I took another look at the HRV section, and this bit at the top of page 39 caught my eye:

Studies also show that people with higher heart rate variability are better at ignoring distractions, delaying gratification, and dealing with stressful situations. They are also less likely to give up on difficult tasks, even when they initially fail or receive critical feedback. These findings have led psychologists to call heart rate variability the body’s “reserve” of willpower – a physiological measure of self control. If you have high heart rate variability, you have more willpower available for whenever temptation strikes.

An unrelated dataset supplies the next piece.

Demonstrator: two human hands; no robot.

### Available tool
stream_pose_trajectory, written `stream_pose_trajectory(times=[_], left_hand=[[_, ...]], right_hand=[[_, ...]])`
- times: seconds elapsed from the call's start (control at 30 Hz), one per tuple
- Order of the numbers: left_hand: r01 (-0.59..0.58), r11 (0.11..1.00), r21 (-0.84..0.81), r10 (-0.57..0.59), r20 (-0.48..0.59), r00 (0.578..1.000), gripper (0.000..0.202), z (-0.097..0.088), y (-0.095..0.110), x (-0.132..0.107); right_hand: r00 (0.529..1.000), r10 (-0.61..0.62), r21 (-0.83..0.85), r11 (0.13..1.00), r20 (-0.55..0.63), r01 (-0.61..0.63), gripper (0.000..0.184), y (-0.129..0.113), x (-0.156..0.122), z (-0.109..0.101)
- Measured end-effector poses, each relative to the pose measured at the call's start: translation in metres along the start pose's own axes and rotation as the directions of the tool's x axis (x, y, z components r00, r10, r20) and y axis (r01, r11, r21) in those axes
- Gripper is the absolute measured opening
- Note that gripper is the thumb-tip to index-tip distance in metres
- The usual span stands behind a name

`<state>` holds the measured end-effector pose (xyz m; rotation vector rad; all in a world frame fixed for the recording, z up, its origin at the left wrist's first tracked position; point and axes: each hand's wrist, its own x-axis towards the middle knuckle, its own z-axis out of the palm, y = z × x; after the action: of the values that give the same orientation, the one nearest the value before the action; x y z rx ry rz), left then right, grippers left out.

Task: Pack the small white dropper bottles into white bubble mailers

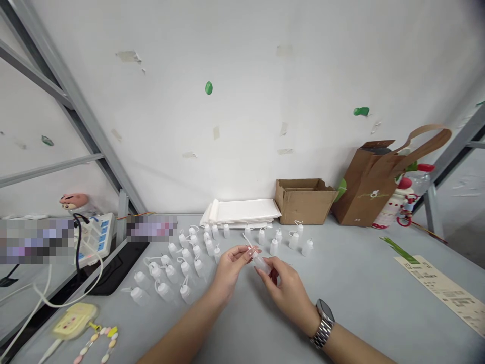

I think that McGonigal is being a little hand-wavey and sloppy about causal language, as though HRV itself is the cause of better self-control. One could easily interpret McGonigal as promoting this causal diagram:

If that’s what she really means… well, I don’t see how that would work. But I interpreted her argument to instead be this causal diagram:

My wife also thought the second diagram was what McGonigal meant, and was willing to give McGonigal a pass on her phrasing, given that the overall argument of the chapter hangs together and that she’s targeting a lay audience. HRV and how it’s used to measure stress response are complicated and hard to describe without being a little hand-wavey. My wife also agreed that the overall argument of the chapter was plausible, and that in the worst case scenario McGonigal’s proposed interventions were free and good ideas in general.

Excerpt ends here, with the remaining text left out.